Of course, the E85 craze never happened and turned out to be more of a diesel craze instead; they pondered rising the biodiesel quota at some point, but first the auto clubs complained, then diesel and regular petrol prices pretty much levelled (it used to be a 10 cent price difference or more, now it's three cents at most), so that biodiesel thing never really took place.

Date: 2008-12-07 02:45 pm (UTC)
From: [identity profile] aureth.livejournal.com
The price for actual wheat has collapsed from it's summer highs, just like corn and soybeans. I have no idea why flour has gone up, the world actually had a pretty good wheat harvest this year, and last time I looked at the demand numbers, there were plenty of bushels to go around. The US actually harvested more wheat in 2008 than it did in 2007...2,066.72 million bushels in 08 compared to 1,812.04 million bushels in 2007.

The grocery industry spent millions this summer running an anti-ethanol campaign, blaming it as the main cause of corn price increases and thus food price increases. Basically ignoring the other rising costs associated with modern food production. With the corn price having collapsed to below $3 a bushel from it's record high of near $7 a bushel this summer, has the price of cornflakes decreased by the same percentage? I'd guess not. Gee, must be something else going on there.

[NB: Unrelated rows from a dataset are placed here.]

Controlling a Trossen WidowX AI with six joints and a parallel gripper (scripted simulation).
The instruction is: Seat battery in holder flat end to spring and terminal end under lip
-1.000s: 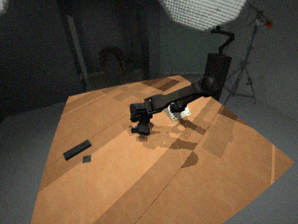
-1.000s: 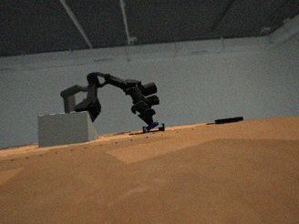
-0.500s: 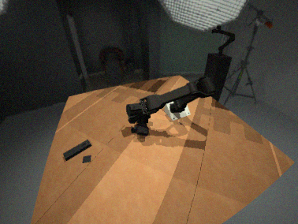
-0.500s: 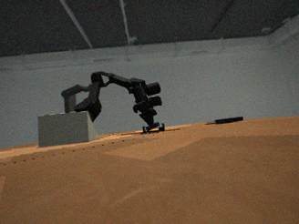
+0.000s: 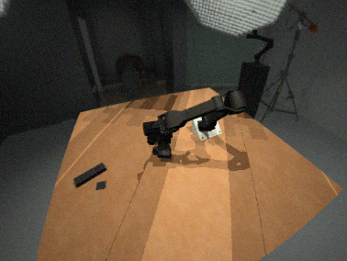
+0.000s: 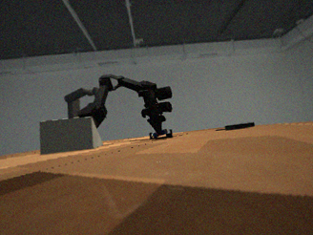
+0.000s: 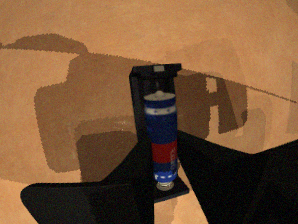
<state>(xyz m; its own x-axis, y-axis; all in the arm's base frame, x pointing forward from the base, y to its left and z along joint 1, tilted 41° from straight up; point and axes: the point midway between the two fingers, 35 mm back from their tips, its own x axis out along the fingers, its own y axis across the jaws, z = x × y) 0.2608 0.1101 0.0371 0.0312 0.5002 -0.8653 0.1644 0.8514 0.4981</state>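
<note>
The battery (image 7: 162, 127), blue with a red band, lies lengthwise over the black holder (image 7: 136, 102) (image 6: 170, 133). Its terminal nub points to the lip (image 7: 156, 70), with a small gap between them in the wrist view. Its flat end is at the spring (image 7: 165, 186), which shows short. The holder's left wall shows; the battery and a finger cover the right side. How deep the battery sits cannot be told. My gripper (image 7: 161, 138) (image 6: 160, 130) is shut on the battery from both sides, pointing down low over the table. In the top view battery and holder are too dark to tell apart.
A long black bar (image 5: 90, 175) (image 6: 239, 126) and a small dark square (image 5: 101, 185) lie on the table, well away from the gripper. A pale block (image 5: 208, 134) (image 6: 67, 135) stands by the arm's base. Arm shadows fall around the holder.
</note>
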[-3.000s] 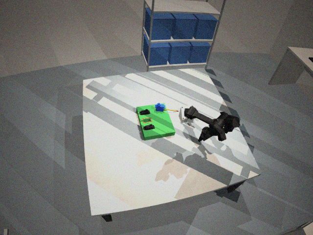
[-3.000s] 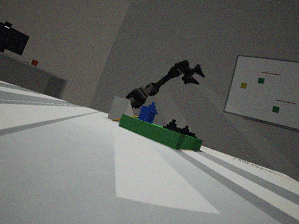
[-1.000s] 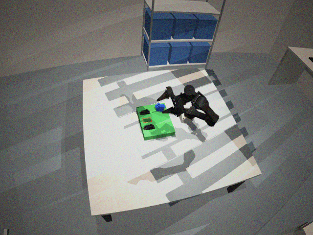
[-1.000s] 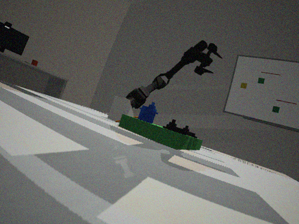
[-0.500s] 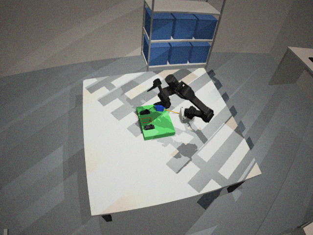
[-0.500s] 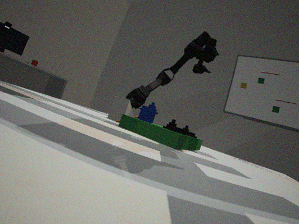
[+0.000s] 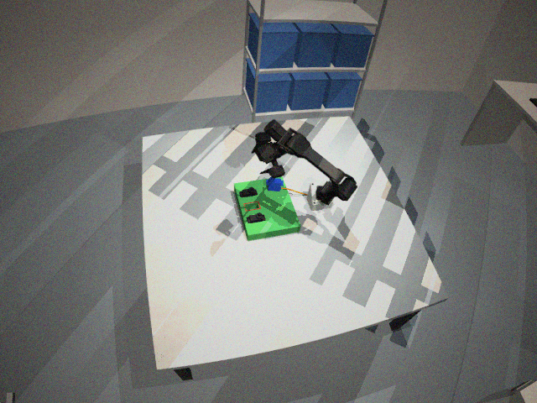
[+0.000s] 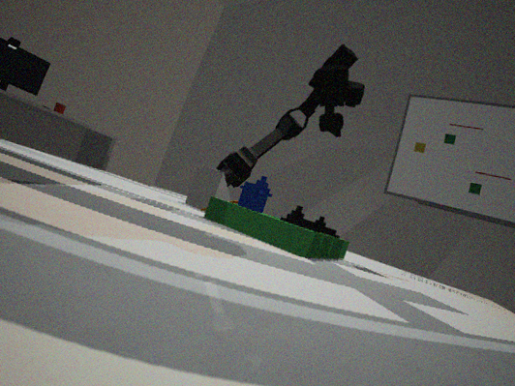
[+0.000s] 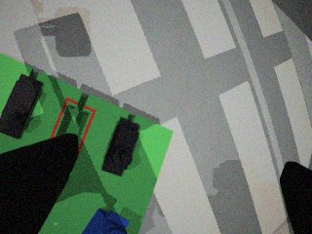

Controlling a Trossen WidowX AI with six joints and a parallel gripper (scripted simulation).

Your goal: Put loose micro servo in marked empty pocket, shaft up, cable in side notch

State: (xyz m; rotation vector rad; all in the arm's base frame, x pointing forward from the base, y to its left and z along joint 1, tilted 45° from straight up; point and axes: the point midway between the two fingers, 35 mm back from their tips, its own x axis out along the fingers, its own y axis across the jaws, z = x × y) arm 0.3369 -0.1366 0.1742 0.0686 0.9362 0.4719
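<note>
The loose blue micro servo point(image 7: 273, 185) point(image 8: 253, 197) point(image 9: 104, 224) stands upright on the green deck point(image 7: 277, 232) point(image 8: 262, 226) point(image 9: 158, 138), near one corner. Its shaft end appears to point up. An orange cable point(image 7: 294, 191) runs from it toward the arm's base. The empty pocket point(image 7: 252, 206) point(image 9: 73, 121) has a red outline and lies between two black servos; my near finger partly covers it in the wrist view. My gripper point(image 7: 259, 161) point(image 9: 181, 159) is wide open and empty, high above the deck's edge beside the blue servo. The cable notch is not clear.
One black servo point(image 7: 248, 191) point(image 9: 121, 146) and another black servo point(image 7: 256, 217) point(image 9: 22, 104) sit in the deck on either side of the pocket. A white block point(image 7: 313, 199) stands by the arm's base. A shelf with blue bins stands beyond the table point(image 7: 208, 303).
</note>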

The cost of producing a bushel of corn is currently around $4.50 a bushel (land rent, seed, fertilizer, herbicide, fuel, machinery, labor) for the 2009 growing year. The current price of corn in December 2009 is $3.51...better than the current marketing month's price of $2.93, but it still means we're going to lose a dollar for every bushel we produce. Not fun. At least most farmers made money the last two years.

Just a few data points from someone in the 'industrial agriculture' business. ;)

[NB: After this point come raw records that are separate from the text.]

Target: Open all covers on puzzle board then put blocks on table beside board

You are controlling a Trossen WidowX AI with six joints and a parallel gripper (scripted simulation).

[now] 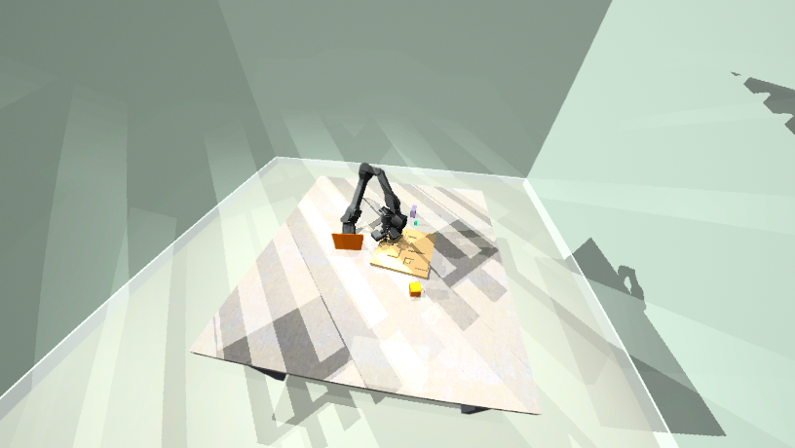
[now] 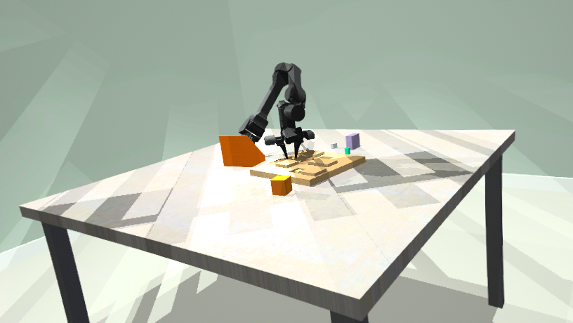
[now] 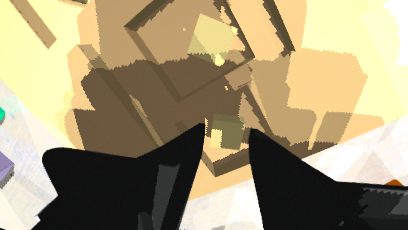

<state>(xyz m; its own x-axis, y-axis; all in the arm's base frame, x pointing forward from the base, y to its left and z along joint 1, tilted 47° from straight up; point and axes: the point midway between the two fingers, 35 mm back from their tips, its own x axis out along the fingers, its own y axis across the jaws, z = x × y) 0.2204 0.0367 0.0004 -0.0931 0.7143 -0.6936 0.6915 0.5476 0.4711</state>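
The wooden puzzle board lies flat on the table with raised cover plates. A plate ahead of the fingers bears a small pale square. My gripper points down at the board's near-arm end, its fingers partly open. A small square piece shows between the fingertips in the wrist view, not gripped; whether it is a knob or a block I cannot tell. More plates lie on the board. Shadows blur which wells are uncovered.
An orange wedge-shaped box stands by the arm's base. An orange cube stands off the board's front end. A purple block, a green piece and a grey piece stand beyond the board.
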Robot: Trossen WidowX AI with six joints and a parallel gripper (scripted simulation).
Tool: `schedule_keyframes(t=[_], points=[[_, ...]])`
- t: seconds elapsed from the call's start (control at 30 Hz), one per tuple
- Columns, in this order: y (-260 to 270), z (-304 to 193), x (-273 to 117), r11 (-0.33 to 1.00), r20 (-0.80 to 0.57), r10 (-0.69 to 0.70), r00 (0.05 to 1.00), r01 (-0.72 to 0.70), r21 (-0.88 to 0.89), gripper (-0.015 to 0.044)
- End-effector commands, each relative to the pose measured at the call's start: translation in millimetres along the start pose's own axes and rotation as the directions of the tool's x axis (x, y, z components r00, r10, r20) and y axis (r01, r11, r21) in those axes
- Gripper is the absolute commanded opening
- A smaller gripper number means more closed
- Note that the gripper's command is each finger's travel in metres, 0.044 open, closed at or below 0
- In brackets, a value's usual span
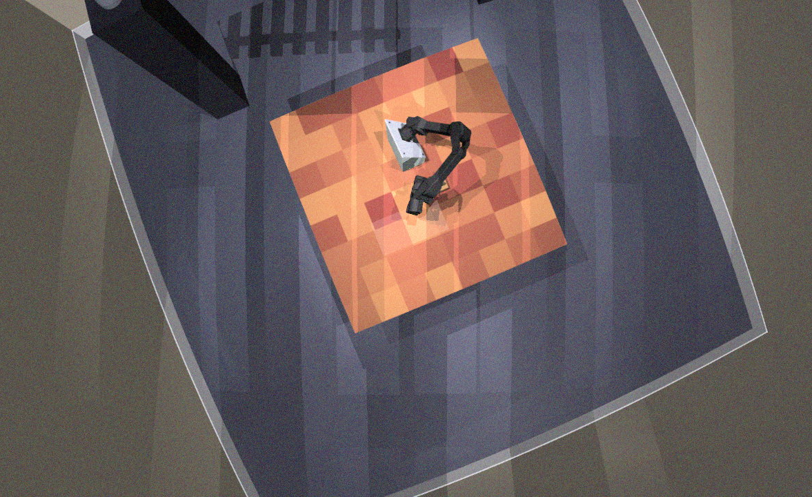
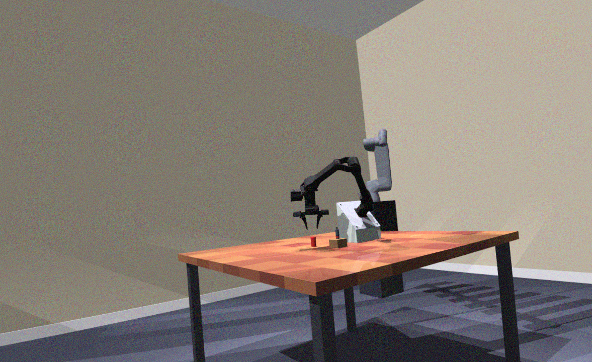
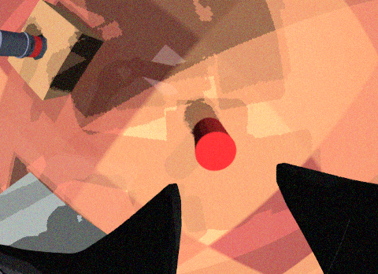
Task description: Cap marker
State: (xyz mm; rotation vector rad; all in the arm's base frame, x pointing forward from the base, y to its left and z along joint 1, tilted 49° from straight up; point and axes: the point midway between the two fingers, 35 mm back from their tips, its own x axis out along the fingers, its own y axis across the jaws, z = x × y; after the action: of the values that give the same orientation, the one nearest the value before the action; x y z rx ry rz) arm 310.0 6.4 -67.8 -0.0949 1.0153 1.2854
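The red cap (image 2: 313, 241) (image 3: 215, 151) stands upright and loose on the table (image 1: 476, 272) (image 2: 266, 270); the arm hides it in the top view. The dark marker (image 2: 337, 232) (image 3: 13, 43), with a red band near its base, stands upright in the tan holder block (image 2: 337, 243) (image 3: 59, 27). In the exterior view the block is just right of the cap. My gripper (image 2: 312, 229) (image 3: 228, 183) is open and empty, pointing down above the cap. In the wrist view the cap shows beyond the fingertips, between their two sides, with no finger touching it.
The arm's white sloped base (image 1: 406, 154) (image 2: 364, 235) stands on the table behind the holder block in the exterior view. A grey second arm (image 2: 382, 166) stands on a black pedestal (image 1: 167, 61) (image 2: 387, 215) beyond the table.
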Motion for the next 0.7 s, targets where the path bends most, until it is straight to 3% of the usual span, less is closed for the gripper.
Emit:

Date: 2008-12-07 03:34 pm (UTC)
ext_39907: The Clydesdale Librarian (Default)
From: [identity profile] altivo.livejournal.com
Thanks for your input. I value your inside knowledge on this topic. I did mention that farmers weren't seeing much benefit from the inflating food prices, of course.

I do expect those prices to come back down, at least in part due to the huge drop in fuel prices though diesel remains high around here in comparison with gasoline. That sort of thing always takes a while to trickle back through the little tubes. For one thing, the economic collapse just keeps getting bigger every week, and food distributors will end up lowering prices in order to sell what they have at all.

My observations about the "corn bubble" are based on what local farmers are telling me and on what I read in the Wisconsin farm paper we get each week. Wisconsin farmers were certainly pumped up at the idea of huge corn prices due to ethanol demand, and they seem to be about to take a major bruising on that front.

I've been watching with interest over the last five years as farmland here in McHenry County that had been used solely for soybeans and corn in alternate years for as far back as I could observe has suddenly been put into wheat production. Two and three years ago we saw what appeared to be a huge expansion of wheat. Then this last summer almost all of it disappeared and was replaced with corn. My hay supplier told me that his friends were actually plowing up winter wheat that had been planted in the fall of 2007 in order to replant with corn in the early spring of 2008, because they expected huge corn prices due to the ethanol demand. It's amazing how foolish people can be, I guess.

I suspect that two of the factors in today's low corn prices are the drop in both the economy and in oil prices, and the overproduction of corn this last year.

Date: 2008-12-07 03:57 pm (UTC)
From: [identity profile] aureth.livejournal.com
Wheat in northern Illinois and southern Wisconsin is always a bit of a marginal crop. Corn and soy typically make the farmer more money, but we have a decent market for wheat (Illinois river for export, mainly), and some farmers like to break up the planting and harvest workloads, and a few fields of wheat will fit into that. It looks like wheat plantings in this area were up this fall, so you'll probably see some more of it next year.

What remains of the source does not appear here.